The Grand Canyon National Park encompasses two rims: the North Rim and the South Rim. The Colorado River creates a barrier that splits the Grand Canyon into North and South Rims. There are many great hikes along both rims. According to Trip Advisor, the North Rim is open from mid-May to mid-October due to heavy snowfall during the winter months, whereas the South Rim is open throughout the year.

The North Rim of the park is more remote than the South Rim. It boasts outstanding views and receives fewer tourists (only one-tenth of the South Rim). It is greener than the South Rim, and you can easily find Ponderosa Pine, Aspen, Birch, Maple, Oak trees, and Kaibab Squirrel with a metallic grey coat and tufted-ears. The North Rim is popular among couples and families seeking a quieter, more remote experience. If you’re a hiker, nature lover, or photographer, you’ll love the North Rim. The famous viewpoints are Cape Royal, Toroweap Overlook, and Point Imperial, etc.

From the South Rim, you can experience two-dozen viewpoints each with different attributes. Generally, first-time visitors choose to visit the South Rim due to plenty of facilities and family-oriented activities. Summertime is predictably warm and dry, but spring and fall are the best times of the year to visit South Rim. Nights can be chilly, so a coat or jacket is best carried no matter what time of the year you visit. In winter, the park becomes a different world with the heaviest snowfall between December and February.

The famous viewpoints are Kolb Studio (via South Rim Trail), South Kaibab, Horseshoe Mesa, Bright Angel, and Hopi Point.

Grand Canyon – East and West

Grand Canyon East is the area that is along the north-eastern side of the South Rim. It may not be an official designated tourist attraction, but you will find many beautiful attractions here and scenic viewpoints. Plus, the East generally isn’t as crowded as the South Rim. The points of interest are Horseshoe Bend, Antelope Canyon, Alstrom Point, Skylight Arc, Birthday Arc, Hanging Garden trail, Stud Horse Point, and Toadstools Trail.

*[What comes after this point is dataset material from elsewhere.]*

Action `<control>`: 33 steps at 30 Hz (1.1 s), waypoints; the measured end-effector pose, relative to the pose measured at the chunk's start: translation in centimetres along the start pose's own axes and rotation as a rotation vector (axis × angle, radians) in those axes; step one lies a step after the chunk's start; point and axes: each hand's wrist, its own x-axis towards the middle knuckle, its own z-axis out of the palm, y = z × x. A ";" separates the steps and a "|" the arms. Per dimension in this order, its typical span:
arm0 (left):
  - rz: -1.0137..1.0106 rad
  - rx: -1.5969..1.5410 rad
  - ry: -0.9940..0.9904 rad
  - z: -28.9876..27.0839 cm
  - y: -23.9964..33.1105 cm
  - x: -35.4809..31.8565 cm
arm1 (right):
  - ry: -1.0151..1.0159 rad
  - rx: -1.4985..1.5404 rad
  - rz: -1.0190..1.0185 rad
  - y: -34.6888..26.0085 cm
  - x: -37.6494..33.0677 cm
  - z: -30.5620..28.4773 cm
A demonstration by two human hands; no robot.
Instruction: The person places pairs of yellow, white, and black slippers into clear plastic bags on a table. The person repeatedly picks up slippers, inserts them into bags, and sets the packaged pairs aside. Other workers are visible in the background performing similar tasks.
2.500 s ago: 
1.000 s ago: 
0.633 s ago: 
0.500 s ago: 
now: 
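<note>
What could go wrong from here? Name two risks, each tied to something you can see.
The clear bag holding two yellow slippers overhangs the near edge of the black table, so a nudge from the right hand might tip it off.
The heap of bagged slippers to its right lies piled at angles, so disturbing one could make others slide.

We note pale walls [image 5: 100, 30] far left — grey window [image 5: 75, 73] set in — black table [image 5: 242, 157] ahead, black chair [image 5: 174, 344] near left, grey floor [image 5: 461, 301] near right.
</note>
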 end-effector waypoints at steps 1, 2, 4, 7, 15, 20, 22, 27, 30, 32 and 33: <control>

Grand Canyon West is a part of the Hualapai Indian Reservation and not the National Park. The closest city to the West Rim is Las Vegas, Nevada, which is 125 miles away. The drive takes approximately 2.5 hours. A famous attraction at Grand Canyon West is the ‘Skywalk’ – a clear glass pathway that stretches out over the canyon. Note that there are tickets for Skywalk that cost around $80 per person.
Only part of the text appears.